Comienza hoy la Semana Santa del año 2021. El nombre, ya de por sí, indica el lugar que las celebraciones de estos días tienen en la fe de los cristianos; se le llama, también, la “Semana Mayor”, y es muy cierto, porque aunque a lo largo de todo el año celebramos, de manera especial los domingos, todo lo referente a Cristo, la Iglesia, que es sabia, ha querido hacerlo durante una semana completa de un modo intensivo; además, es muy beneficioso que los creyentes podamos centrar la atención en los misterios que son el fundamento de nuestra fe: la Pasión, la Muerte y la Resurrección del Señor, y lo hagamos, hasta donde esto es posible, “cronológicamente”, empezando por la entrada triunfal de Jesús en la ciudad de Jerusalén, aclamado por la multitud, para llegar luego a los días más importantes, los que se agrupan bajo el nombre de “Triduo Pascual”, que inicia en la tarde del Jueves Santo y culmina con el Domingo de Resurrección.
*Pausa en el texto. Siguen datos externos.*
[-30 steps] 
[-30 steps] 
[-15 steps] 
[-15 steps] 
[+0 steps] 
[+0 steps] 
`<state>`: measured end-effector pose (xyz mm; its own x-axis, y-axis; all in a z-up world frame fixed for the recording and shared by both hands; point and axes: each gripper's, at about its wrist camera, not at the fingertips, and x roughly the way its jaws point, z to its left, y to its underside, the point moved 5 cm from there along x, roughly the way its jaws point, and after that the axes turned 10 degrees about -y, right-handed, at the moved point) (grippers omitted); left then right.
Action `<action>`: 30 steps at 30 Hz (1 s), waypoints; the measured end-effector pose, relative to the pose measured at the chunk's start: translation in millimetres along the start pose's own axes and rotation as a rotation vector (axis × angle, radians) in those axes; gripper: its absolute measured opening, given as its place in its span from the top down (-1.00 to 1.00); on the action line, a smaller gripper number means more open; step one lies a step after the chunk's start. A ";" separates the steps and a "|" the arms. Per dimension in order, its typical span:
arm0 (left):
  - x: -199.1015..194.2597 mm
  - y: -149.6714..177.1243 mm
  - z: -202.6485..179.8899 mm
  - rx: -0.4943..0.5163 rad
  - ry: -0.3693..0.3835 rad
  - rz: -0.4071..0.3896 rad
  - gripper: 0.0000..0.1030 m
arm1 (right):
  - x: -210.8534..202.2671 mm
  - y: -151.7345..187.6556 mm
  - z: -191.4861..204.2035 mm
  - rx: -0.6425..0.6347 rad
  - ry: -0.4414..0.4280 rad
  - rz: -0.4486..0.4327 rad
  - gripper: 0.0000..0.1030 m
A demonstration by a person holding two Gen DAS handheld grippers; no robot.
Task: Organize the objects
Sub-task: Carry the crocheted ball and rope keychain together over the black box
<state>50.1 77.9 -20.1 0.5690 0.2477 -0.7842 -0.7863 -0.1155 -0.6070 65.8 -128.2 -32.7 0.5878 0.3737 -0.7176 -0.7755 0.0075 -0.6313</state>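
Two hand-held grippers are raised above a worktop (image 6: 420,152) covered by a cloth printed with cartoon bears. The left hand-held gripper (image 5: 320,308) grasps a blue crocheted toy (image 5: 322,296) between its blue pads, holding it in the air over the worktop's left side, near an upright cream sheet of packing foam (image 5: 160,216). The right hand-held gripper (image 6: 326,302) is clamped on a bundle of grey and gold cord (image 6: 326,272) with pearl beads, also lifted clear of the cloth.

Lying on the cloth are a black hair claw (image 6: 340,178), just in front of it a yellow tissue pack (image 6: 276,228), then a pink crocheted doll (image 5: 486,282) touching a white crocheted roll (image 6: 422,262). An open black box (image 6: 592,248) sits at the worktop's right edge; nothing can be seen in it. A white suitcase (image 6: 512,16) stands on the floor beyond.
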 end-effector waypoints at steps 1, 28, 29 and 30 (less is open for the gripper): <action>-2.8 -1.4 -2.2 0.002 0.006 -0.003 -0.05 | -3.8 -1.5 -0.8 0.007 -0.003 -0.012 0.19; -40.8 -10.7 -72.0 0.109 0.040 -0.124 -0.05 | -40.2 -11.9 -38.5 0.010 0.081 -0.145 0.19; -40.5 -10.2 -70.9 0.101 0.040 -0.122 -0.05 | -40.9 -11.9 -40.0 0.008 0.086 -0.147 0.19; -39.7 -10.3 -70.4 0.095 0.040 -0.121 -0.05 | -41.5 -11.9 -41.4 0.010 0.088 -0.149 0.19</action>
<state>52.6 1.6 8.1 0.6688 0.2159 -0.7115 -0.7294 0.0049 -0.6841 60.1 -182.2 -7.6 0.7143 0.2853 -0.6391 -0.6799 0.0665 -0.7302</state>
Es un camino de siete días, que va creciendo en intensidad e importancia a medida que nos hace recorrer los misterios centrales de nuestra fe. El núcleo de toda la Semana Santa lo constituye el Triduo Pascual, porque en esos días entramos en contacto directo con los fundamentos de la fe cristiana: Jesucristo, el Hijo de Dios, el Salvador, entregó la vida por nosotros en la cruz y ha resucitado gloriosamente, por eso es el Señor, y su sacrificio, pleno de amor por toda la Humanidad, nos ha abierto las puertas de la salvación. La Iglesia nos introduce en estos misterios con el Jueves Santo, conmemoración de la Última Cena de Jesús con sus discípulos antes de morir crucificado; luego, en el Viernes Santo, presenta el misterio de dolor, humillación y muerte del Señor, para, en la noche del Sábado Santo y en el Domingo de Resurrección, esperar con alegría su gloriosa resurrección y celebrarla con júbilo y esperanza. En realidad, si nos dejamos guiar por las celebraciones, cantos, lecturas de La Biblia y signos que se nos proponen en estos días, podremos vivir intensamente la fe que profesamos; así que el mejor consejo que podemos darle a alguien que pregunte sobre qué hacer en esta Semana Santa es el de que se deje conducir de la mano por la liturgia que la Iglesia nos propone para cada ocasión. Dispongámonos, pues, con profunda devoción y fe, a celebrar estos días santos que empiezan hoy con el Domingo de Ramos.